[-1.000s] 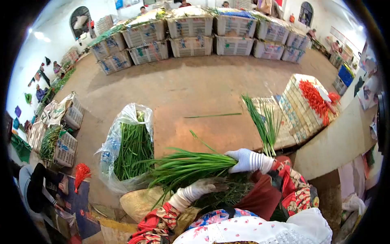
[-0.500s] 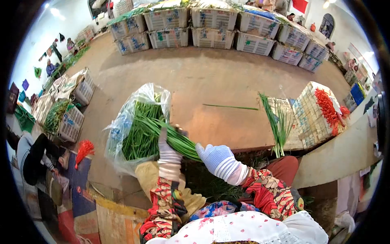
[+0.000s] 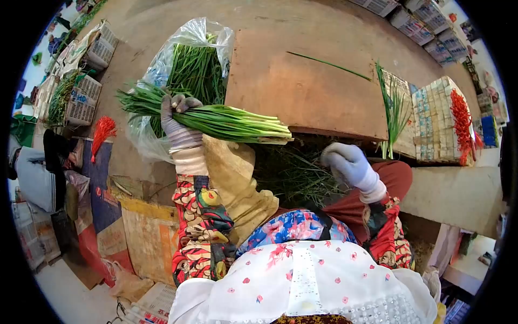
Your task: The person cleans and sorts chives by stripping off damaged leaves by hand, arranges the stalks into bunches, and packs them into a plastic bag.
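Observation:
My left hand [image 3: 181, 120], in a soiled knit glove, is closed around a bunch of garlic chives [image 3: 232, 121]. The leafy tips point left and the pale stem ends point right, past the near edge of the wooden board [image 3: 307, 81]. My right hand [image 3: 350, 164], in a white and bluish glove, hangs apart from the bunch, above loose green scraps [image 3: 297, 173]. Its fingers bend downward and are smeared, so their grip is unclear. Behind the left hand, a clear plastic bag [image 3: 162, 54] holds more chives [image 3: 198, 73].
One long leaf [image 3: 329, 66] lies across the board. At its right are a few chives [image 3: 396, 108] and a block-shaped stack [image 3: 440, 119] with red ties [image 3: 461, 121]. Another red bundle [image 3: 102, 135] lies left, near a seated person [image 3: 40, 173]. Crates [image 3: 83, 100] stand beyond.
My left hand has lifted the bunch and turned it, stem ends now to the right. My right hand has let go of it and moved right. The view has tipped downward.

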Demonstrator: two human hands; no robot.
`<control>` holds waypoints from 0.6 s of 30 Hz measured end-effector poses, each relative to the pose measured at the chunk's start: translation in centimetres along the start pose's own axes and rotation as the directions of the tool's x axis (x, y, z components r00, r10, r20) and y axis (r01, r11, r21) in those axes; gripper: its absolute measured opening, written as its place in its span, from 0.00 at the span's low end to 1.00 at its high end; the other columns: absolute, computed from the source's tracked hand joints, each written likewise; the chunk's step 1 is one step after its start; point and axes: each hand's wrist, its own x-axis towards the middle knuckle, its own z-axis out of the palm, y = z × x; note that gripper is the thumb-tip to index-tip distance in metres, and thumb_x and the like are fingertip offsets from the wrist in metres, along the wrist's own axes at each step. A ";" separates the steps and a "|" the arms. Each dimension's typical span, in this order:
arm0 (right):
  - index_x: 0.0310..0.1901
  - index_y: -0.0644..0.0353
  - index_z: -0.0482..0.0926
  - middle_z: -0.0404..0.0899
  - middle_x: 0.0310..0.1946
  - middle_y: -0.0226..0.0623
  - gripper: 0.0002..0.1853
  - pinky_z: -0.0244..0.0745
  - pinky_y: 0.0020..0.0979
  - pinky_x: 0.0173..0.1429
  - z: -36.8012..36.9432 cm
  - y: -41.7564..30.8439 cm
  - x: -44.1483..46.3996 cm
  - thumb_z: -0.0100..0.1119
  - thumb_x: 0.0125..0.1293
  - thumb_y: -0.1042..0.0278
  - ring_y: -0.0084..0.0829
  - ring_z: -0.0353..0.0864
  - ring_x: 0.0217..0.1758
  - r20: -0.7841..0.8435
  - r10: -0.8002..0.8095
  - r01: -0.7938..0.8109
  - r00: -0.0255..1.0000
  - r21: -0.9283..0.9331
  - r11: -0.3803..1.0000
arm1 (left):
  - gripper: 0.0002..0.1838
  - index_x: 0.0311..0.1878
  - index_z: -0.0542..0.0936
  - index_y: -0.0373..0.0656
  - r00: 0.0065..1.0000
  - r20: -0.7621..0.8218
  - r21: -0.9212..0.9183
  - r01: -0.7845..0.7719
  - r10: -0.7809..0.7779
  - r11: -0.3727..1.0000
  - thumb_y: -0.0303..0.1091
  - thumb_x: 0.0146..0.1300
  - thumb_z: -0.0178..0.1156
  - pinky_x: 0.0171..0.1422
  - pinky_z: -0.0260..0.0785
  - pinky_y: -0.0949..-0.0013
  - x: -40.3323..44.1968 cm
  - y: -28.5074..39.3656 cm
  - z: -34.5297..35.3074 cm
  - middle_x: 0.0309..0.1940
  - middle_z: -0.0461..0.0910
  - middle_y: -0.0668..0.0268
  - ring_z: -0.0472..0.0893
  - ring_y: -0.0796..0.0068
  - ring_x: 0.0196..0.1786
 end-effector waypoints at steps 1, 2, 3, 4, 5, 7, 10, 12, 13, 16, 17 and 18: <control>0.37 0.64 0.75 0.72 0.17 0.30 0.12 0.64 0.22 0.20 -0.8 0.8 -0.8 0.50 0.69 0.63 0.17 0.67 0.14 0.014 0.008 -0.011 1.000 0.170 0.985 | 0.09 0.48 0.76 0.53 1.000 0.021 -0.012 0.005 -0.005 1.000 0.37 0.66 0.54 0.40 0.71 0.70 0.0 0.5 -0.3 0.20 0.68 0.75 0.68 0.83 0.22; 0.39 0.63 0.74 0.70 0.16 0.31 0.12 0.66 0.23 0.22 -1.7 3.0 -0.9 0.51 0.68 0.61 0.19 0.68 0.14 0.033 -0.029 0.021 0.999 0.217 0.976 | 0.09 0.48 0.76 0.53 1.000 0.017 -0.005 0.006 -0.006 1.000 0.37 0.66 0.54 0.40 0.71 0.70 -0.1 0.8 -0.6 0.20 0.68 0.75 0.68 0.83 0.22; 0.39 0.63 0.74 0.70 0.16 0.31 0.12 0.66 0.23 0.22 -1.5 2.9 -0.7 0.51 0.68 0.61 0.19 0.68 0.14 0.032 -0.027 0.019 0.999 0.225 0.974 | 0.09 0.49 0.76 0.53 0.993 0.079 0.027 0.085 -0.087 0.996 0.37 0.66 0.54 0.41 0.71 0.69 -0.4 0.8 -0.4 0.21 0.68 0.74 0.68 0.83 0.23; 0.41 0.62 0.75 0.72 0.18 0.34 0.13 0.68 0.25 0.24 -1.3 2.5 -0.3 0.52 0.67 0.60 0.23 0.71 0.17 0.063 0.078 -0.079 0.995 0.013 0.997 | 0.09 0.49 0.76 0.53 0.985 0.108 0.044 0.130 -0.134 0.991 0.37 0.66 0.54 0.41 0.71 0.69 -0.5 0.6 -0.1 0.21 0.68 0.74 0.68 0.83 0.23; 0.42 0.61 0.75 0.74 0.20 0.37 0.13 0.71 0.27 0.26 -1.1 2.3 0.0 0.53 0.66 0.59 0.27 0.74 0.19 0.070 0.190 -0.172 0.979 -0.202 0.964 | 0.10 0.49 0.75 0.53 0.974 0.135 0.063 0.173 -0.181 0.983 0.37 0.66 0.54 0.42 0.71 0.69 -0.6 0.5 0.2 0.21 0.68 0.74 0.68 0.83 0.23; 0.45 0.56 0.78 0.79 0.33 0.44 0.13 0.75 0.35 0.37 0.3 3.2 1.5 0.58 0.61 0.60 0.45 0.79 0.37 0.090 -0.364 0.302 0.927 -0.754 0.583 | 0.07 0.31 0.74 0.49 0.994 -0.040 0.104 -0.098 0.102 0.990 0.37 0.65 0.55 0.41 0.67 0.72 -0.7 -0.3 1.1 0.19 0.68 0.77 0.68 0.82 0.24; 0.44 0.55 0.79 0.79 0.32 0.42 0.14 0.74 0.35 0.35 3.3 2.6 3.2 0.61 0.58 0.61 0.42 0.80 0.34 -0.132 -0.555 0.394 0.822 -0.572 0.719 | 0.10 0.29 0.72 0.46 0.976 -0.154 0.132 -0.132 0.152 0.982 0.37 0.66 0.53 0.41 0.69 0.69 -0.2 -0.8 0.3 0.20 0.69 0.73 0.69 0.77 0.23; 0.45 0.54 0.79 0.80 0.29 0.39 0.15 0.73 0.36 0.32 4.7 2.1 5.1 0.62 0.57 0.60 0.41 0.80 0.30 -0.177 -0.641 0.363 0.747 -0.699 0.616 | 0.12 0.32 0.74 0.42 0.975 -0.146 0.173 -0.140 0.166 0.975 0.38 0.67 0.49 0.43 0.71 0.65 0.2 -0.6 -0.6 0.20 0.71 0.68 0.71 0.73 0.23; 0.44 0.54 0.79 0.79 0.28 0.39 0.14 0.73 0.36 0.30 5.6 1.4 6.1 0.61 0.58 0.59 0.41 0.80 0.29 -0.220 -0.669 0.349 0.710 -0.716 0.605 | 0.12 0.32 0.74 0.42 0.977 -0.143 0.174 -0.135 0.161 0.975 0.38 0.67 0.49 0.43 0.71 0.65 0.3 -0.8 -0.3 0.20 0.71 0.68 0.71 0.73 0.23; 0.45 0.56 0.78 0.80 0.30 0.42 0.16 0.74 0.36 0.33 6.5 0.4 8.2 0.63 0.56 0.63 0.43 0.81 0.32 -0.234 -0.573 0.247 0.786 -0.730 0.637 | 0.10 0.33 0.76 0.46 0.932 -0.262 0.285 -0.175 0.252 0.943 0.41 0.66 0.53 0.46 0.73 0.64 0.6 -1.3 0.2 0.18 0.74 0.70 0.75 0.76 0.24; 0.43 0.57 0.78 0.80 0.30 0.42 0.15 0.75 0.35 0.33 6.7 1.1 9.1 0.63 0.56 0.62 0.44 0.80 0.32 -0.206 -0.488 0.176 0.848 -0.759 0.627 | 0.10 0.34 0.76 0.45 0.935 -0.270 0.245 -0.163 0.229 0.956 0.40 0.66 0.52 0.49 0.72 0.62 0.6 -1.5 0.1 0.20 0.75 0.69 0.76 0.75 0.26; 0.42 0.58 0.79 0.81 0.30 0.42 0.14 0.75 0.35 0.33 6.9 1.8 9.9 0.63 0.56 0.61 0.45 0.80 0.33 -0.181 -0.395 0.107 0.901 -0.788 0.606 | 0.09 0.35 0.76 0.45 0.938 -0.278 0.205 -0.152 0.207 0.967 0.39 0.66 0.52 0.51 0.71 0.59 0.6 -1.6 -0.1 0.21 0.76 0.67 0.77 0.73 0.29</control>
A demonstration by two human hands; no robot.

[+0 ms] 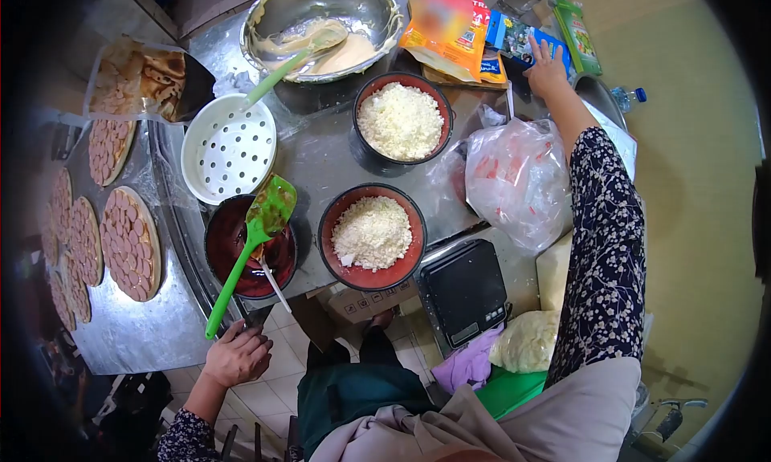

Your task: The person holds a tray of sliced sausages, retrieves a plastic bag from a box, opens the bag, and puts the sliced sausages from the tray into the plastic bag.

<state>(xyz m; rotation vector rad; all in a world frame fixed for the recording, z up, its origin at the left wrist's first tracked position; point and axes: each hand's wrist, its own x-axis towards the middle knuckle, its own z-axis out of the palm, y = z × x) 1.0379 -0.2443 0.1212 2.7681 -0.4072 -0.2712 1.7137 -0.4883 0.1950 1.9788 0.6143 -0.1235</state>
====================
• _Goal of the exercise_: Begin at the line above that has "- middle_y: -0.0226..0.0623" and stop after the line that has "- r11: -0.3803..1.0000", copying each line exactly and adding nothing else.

• _Reply_:
  - middle_y: -0.0226..0.0623
  - gripper: 0.0002..0.1853
  - pinky_z: -0.0244..0.0745
  - pinky_y: 0.0020..0.0979
  - pinky_x: 0.0173..0.1429
  - z: -36.8012..36.9432 cm
  - y: -41.7564..30.8439 cm
  - x: -44.1483..46.3996 cm
  - thumb_z: -0.0100..0.1119
  - thumb_x: 0.0125..0.1293
  - thumb_y: -0.1042..0.0278
  - ring_y: -0.0084..0.0829
  - ring_z: -0.0353..0.0864
  - ring_x: 0.0217..0.1758
  - r20: -0.7841..0.8435
  - r10: -0.8002..0.8095
  - r01: -0.7938..0.8109
  - r00: -0.0255..1.0000
  - r21: -0.9283..0.9331
  - r11: -0.3803..1.0000

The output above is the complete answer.